◆ **Requirement**
Those lines of the material below that fall between its first line and the line with "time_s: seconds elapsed", both included, are to be repeated exactly.

◆ **Material provided**
<<<<

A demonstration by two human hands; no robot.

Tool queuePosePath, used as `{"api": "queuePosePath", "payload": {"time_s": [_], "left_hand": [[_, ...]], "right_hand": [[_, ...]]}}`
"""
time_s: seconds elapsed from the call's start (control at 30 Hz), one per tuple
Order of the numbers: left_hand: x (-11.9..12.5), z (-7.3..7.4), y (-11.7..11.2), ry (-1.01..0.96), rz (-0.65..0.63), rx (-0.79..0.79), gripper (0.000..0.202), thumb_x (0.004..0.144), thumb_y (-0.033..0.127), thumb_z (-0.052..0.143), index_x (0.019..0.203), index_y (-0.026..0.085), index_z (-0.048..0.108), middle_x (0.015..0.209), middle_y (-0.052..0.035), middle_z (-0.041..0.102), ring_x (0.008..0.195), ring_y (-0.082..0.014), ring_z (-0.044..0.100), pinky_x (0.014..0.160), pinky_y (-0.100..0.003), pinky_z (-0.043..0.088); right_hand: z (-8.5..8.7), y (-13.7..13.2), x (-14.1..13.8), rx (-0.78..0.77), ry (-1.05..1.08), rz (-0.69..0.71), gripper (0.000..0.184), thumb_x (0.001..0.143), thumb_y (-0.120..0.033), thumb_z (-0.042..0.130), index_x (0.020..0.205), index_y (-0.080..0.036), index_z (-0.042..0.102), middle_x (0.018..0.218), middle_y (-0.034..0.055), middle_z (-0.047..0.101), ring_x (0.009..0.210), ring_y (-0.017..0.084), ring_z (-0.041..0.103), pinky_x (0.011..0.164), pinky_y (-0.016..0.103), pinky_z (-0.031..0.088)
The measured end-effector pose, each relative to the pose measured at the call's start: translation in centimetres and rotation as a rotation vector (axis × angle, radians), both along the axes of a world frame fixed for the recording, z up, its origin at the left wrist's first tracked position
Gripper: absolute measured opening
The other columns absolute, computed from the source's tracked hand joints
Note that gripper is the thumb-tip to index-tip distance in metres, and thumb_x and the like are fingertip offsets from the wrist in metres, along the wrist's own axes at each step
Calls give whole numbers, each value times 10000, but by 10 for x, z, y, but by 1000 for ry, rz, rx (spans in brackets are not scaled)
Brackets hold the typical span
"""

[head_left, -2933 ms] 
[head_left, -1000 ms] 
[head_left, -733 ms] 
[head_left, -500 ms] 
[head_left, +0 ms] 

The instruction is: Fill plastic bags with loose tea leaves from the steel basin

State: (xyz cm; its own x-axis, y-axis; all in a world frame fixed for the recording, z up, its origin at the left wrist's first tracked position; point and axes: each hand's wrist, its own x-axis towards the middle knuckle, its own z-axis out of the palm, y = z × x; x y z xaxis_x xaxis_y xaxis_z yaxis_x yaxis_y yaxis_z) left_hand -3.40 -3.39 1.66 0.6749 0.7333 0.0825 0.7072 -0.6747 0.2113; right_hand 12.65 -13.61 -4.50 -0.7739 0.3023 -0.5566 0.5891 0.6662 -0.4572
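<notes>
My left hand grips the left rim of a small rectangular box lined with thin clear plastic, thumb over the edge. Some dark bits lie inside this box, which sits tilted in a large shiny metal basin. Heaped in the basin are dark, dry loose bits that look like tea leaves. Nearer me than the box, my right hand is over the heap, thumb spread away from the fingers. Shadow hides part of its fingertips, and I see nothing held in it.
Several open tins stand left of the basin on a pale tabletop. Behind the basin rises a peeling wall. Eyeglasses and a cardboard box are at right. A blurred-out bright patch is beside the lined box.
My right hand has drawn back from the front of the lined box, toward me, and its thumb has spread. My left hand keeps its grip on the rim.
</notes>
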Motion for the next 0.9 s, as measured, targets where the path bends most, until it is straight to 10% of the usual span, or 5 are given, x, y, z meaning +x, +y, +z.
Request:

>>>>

◆ **Output of the task**
A demonstration by two human hands; no robot.

Tool queuePosePath, used as `{"api": "queuePosePath", "payload": {"time_s": [_], "left_hand": [[_, ...]], "right_hand": [[_, ...]]}}`
"""
time_s: seconds elapsed from the call's start (control at 30 Hz), one per tuple

There is nothing else to add to the answer.